Aqui as coisas mudam. Em dispositivos que utilizam passkeys, a chave privada é criada e armazenada exclusivamente no chip de segurança do dispositivo, onde ela permanece e nunca sai. Ela não faz viagens. Não admite duplicados. É a evidência tangível de que o usuário detém o dispositivo autorizado. Para áreas que são reguladas, essa proteção de hardware é essencial para a sobrevivência, e não um item de luxo. É a única maneira de assegurar que o acesso não seja uma chave criptográfica esquecida em algum backup pessoal de terceiros.

O nó cego da revogação

Dispensar um funcionário que utiliza chaves sincronizadas é como atirar no escuro. Como se certificar de que não há uma cópia funcional em um iPad antigo ou no computador de casa? Não existem promessas.

No modelo atrelado ao dispositivo, a custódia é evidente. O controle está com o seu IdP. A revogação ocorre de forma imediata, precisa e passível de auditoria. Em uma investigação forense, você indica com precisão qual hardware realizou a autenticação. Sem áreas intermediárias. Sem pressupostos.

Segurança descomplicada, mas com responsabilidade definida

Segurança que impede a operação acaba sendo contornada. Ser conveniente ao abrir a guarda é arriscado demais em tempos de ataques rápidos impulsionados por IA. Soluções como o MobilePASS+ superam esse obstáculo, convertendo o smartphone em um autenticador gerenciado.

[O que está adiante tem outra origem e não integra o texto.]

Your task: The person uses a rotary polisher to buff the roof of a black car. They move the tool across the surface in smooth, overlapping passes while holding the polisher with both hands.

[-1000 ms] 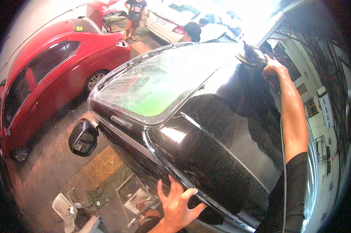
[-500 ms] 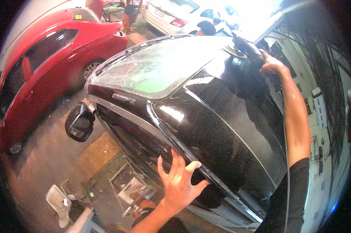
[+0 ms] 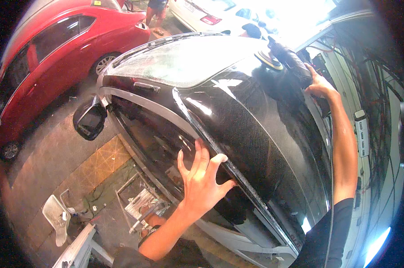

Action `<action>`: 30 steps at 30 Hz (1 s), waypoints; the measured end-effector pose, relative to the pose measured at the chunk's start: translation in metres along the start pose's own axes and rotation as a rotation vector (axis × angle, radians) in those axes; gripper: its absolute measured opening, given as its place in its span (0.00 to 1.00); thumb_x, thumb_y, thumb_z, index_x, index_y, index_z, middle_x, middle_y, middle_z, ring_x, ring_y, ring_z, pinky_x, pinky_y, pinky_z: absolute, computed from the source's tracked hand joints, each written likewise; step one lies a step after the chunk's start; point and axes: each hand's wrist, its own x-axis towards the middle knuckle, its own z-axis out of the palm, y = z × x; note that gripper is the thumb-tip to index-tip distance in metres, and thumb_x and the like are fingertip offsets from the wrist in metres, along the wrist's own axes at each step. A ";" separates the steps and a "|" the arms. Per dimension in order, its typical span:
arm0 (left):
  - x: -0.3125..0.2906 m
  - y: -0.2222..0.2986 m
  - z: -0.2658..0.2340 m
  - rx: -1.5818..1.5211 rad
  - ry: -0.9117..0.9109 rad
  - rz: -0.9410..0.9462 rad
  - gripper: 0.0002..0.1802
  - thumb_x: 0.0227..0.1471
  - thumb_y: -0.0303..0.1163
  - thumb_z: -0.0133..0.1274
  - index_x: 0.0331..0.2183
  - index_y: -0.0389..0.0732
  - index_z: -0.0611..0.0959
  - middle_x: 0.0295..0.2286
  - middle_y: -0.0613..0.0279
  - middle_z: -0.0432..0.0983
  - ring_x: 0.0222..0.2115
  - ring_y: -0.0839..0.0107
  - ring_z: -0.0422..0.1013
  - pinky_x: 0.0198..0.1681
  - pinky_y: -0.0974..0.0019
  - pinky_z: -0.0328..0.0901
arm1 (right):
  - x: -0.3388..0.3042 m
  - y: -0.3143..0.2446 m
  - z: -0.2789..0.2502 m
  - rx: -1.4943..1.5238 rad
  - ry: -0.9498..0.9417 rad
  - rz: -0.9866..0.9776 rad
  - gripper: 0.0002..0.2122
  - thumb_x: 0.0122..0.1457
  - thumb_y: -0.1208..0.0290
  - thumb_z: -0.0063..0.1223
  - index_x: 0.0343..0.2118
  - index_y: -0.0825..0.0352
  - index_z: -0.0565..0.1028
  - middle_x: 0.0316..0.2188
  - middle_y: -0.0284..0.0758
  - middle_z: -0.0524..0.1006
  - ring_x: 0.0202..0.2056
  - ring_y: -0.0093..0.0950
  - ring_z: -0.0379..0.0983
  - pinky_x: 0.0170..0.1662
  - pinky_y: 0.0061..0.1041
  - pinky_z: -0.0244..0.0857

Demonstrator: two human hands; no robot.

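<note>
A black car's glossy roof spreads out in front of me, dusted with fine specks. Far out on it, near the windshield, rests a black power polisher with a yellow-edged round pad that looks tilted. My right hand is closed round the polisher's rear end, arm stretched out; a cord hangs along that arm. My left hand leans against the roof's side edge beside the door window, fingers spread, some fingertips touching the trim strip. It holds nothing.
The car's side mirror juts out on the left. A red car and a white car stand beyond. Below me are a white plastic chair and a metal step frame. Another person's legs show at the top.
My view has shifted, so the roof and cars sit differently in the picture. The polisher stays near the windshield edge, its pad showing more of its yellow rim. Both hands keep their places.
</note>
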 end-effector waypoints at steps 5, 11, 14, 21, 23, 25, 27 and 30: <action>0.000 0.002 0.003 -0.023 0.020 -0.001 0.42 0.33 0.46 0.75 0.51 0.51 0.73 0.61 0.28 0.60 0.67 0.42 0.52 0.65 0.30 0.34 | -0.016 0.000 -0.003 -0.024 0.018 -0.027 0.55 0.38 0.73 0.65 0.72 0.48 0.46 0.54 0.54 0.74 0.55 0.48 0.73 0.60 0.39 0.65; 0.001 0.005 0.000 0.000 -0.026 -0.038 0.41 0.32 0.44 0.74 0.49 0.47 0.76 0.61 0.32 0.62 0.68 0.44 0.50 0.67 0.33 0.32 | 0.000 -0.013 -0.008 -0.055 -0.007 0.004 0.56 0.37 0.73 0.65 0.72 0.49 0.46 0.54 0.54 0.74 0.55 0.47 0.73 0.60 0.39 0.66; 0.001 0.005 -0.001 -0.031 -0.027 -0.020 0.42 0.32 0.44 0.75 0.50 0.49 0.74 0.62 0.28 0.58 0.68 0.42 0.51 0.66 0.32 0.33 | 0.014 -0.015 -0.012 -0.054 -0.037 0.034 0.56 0.37 0.73 0.66 0.72 0.50 0.46 0.56 0.53 0.73 0.56 0.46 0.72 0.60 0.38 0.65; 0.002 -0.001 0.002 -0.024 0.014 0.019 0.39 0.36 0.48 0.73 0.49 0.48 0.74 0.60 0.29 0.63 0.66 0.40 0.54 0.67 0.35 0.34 | 0.046 -0.009 -0.010 -0.093 -0.046 0.079 0.58 0.37 0.72 0.67 0.73 0.52 0.44 0.60 0.52 0.70 0.60 0.44 0.69 0.63 0.37 0.63; 0.001 -0.002 0.002 -0.016 0.012 0.024 0.39 0.37 0.48 0.73 0.49 0.48 0.74 0.59 0.31 0.65 0.66 0.40 0.55 0.67 0.35 0.34 | 0.052 -0.002 -0.003 -0.116 -0.024 0.099 0.58 0.37 0.72 0.67 0.73 0.52 0.43 0.61 0.51 0.70 0.61 0.44 0.68 0.63 0.37 0.62; 0.000 -0.001 0.002 -0.063 -0.001 -0.008 0.39 0.35 0.48 0.74 0.49 0.51 0.74 0.60 0.28 0.62 0.66 0.41 0.55 0.67 0.34 0.33 | 0.056 0.005 -0.001 -0.118 -0.009 0.154 0.58 0.37 0.71 0.68 0.73 0.52 0.42 0.61 0.50 0.70 0.61 0.44 0.68 0.64 0.37 0.62; 0.000 -0.001 0.002 -0.079 -0.003 -0.020 0.39 0.35 0.47 0.74 0.49 0.52 0.75 0.60 0.27 0.61 0.66 0.42 0.55 0.66 0.34 0.33 | 0.056 0.011 -0.002 -0.084 -0.033 0.109 0.58 0.37 0.72 0.67 0.73 0.52 0.42 0.61 0.52 0.69 0.60 0.44 0.69 0.63 0.37 0.63; 0.001 -0.002 0.003 -0.045 0.019 -0.003 0.38 0.35 0.48 0.74 0.48 0.51 0.75 0.59 0.29 0.64 0.66 0.42 0.55 0.67 0.34 0.34 | 0.048 0.018 -0.001 -0.076 -0.046 0.075 0.58 0.37 0.72 0.66 0.73 0.51 0.42 0.60 0.53 0.70 0.59 0.45 0.70 0.62 0.37 0.64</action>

Você oferece a biometria que o usuário já conhece, mas mantém a chave fixada ao hardware. É uma proteção eficaz contra ataques de interceptação (AiTM), sem que o login se torne um fardo para o funcionário.

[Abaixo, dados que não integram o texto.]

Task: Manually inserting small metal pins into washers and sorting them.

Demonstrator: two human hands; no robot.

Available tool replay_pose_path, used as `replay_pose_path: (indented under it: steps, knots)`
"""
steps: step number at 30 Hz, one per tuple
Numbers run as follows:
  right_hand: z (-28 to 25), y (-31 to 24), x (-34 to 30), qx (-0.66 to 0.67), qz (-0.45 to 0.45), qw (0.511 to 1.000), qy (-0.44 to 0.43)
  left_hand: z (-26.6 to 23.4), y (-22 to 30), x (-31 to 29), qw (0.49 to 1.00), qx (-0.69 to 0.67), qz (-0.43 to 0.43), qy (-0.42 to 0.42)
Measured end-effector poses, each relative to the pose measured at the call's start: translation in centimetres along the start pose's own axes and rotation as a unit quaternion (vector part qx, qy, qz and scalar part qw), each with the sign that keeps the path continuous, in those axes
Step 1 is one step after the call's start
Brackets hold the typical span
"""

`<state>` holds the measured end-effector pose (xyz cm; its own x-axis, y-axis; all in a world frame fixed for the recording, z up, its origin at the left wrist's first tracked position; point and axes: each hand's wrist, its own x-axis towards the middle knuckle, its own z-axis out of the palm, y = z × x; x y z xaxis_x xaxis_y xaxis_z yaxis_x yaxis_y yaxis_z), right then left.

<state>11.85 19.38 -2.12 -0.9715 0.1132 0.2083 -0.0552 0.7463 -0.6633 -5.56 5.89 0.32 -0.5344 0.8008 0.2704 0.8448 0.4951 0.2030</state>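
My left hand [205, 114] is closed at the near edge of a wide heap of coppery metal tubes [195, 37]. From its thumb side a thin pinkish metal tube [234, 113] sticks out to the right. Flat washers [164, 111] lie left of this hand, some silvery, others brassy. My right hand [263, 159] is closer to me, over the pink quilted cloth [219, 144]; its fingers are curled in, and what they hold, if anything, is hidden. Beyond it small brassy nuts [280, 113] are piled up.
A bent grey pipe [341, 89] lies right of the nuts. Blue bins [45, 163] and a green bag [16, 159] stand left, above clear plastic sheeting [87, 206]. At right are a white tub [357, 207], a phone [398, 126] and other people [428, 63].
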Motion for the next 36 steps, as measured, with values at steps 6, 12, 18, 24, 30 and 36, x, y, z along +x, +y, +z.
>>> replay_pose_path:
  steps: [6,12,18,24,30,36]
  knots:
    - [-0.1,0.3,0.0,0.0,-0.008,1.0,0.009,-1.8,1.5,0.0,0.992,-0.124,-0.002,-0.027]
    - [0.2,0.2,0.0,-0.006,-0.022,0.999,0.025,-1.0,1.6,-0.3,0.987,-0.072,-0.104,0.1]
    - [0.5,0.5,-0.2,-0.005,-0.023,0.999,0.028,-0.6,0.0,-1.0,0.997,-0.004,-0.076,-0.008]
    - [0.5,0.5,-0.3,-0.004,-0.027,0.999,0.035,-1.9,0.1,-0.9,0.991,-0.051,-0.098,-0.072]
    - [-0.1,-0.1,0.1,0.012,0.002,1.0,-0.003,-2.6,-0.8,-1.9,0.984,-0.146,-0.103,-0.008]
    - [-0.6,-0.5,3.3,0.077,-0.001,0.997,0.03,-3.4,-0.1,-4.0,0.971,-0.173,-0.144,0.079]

Conveniência comercializa para o setor varejista. No ambiente empresarial, o que realmente importa é a custódia e o controle soberano. Se a chave da sua empresa está flutuando em uma nuvem que não é sua, você já perdeu o controle, apenas ainda não foi informado. A única opção que uma governança que se preze pode adotar são as passkeys atreladas ao dispositivo.